I read a short thread on this topic from last June on stackoverflow.com.
Both Bryan Hanson and Ben Bolker suggested looking for such functions using
the sos package. I did this; the nonpartest function in npmv does not look
to me like it does what I need. Since that thread did not reach a definitive
conclusion (no response by the original poster) I would like to continue my
search here.

  Context: water quality constituent concentrations measured multiple times
from each of several monitoring wells with the latter in two groups: up- and
down-gradient from a site of potential ground water contamination.

  To compare variation within individual monitoring wells with variation
between the wells I'd use the Kruskal-Wallis test. That would also be
appropriate to compare variation within each group (up-gradient and
down-gradient) with variation between the two groups.
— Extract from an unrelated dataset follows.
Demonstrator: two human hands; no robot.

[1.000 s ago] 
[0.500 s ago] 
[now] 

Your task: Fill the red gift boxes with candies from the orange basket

My understanding of
multiple analysis of variance is this would allow multiple sources of
variability (intra-well and between wells) as explanatory variables for the
response variable of a specified chemical constituent.

  The help page for nonpartest() tells me that it analyzes one-way
multivariate data. Perhaps my understanding of this is poor, but the help
page tells me that nonpartest() formula has a single explanatory variable
and multiple response variables. In the context above, I have a single
response variable (a chemical constituent concentration) and multiple
explanatory variables (at least date, well, and location).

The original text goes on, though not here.